Task brief ::
Report the lines of the data below that contain the string "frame".

Recorded information ::
= Beginning of Section =

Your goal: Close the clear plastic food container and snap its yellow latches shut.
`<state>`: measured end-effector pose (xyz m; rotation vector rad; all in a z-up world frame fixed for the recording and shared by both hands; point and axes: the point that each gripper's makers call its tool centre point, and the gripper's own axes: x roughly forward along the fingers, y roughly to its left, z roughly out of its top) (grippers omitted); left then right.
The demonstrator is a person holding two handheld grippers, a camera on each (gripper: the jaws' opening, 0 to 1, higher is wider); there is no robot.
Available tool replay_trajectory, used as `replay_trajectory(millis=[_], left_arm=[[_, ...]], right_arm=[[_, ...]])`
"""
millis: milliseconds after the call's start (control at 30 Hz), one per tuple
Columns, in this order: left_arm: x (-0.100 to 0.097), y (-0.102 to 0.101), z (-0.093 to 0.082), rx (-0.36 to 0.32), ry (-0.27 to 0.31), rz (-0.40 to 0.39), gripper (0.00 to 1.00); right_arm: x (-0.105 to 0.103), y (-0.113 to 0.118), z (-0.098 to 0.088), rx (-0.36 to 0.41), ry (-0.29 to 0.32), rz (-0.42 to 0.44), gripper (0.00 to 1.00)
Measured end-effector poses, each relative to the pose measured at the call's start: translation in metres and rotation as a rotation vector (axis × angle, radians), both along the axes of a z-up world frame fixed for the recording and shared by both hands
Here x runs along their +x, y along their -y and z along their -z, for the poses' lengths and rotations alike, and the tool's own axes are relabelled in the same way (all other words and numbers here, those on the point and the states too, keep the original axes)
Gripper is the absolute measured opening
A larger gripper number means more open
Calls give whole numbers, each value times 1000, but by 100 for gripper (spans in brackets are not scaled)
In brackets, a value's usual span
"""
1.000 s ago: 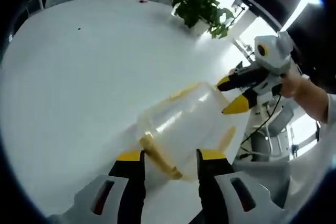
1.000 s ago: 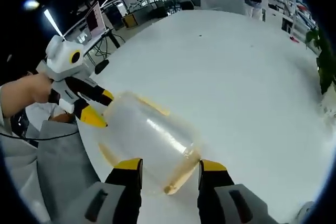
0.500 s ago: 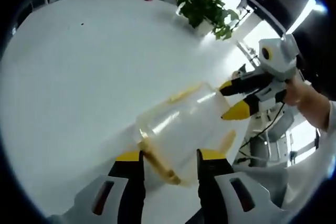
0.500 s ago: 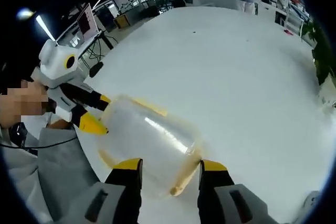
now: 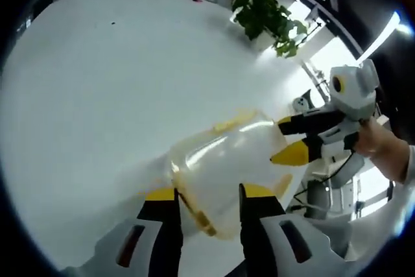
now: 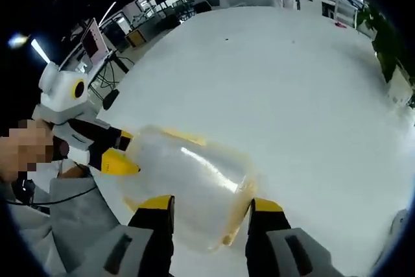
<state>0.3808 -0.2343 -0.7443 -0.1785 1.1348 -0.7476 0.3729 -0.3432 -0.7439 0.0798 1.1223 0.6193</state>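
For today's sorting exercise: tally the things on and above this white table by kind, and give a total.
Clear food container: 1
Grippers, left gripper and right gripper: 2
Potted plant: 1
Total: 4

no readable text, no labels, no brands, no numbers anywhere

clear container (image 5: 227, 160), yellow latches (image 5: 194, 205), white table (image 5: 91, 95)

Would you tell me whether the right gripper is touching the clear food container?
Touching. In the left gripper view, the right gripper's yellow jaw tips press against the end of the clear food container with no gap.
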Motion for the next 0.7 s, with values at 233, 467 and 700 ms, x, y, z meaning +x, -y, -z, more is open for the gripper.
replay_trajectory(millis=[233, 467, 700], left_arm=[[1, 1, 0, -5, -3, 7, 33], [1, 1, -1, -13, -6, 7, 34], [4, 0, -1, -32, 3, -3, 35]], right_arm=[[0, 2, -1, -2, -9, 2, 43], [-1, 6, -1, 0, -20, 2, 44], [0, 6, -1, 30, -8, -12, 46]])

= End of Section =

Finished exercise ::
`<state>`: measured end-effector pose (xyz m; rotation vector rad; all in a z-up world frame fixed for the recording and shared by both hands; point and axes: the point that each gripper's makers call its tool centre point, and the gripper's own axes: x roughly forward along the fingers, y roughly to its left, z roughly out of its top) (grippers omitted); left then right.
Measured end-effector poses, each relative to the pose measured at the call's start: translation in metres and rotation as a rotation vector (axis × angle, radians), both along the axes of a z-up world frame fixed for the recording and shared by both hands

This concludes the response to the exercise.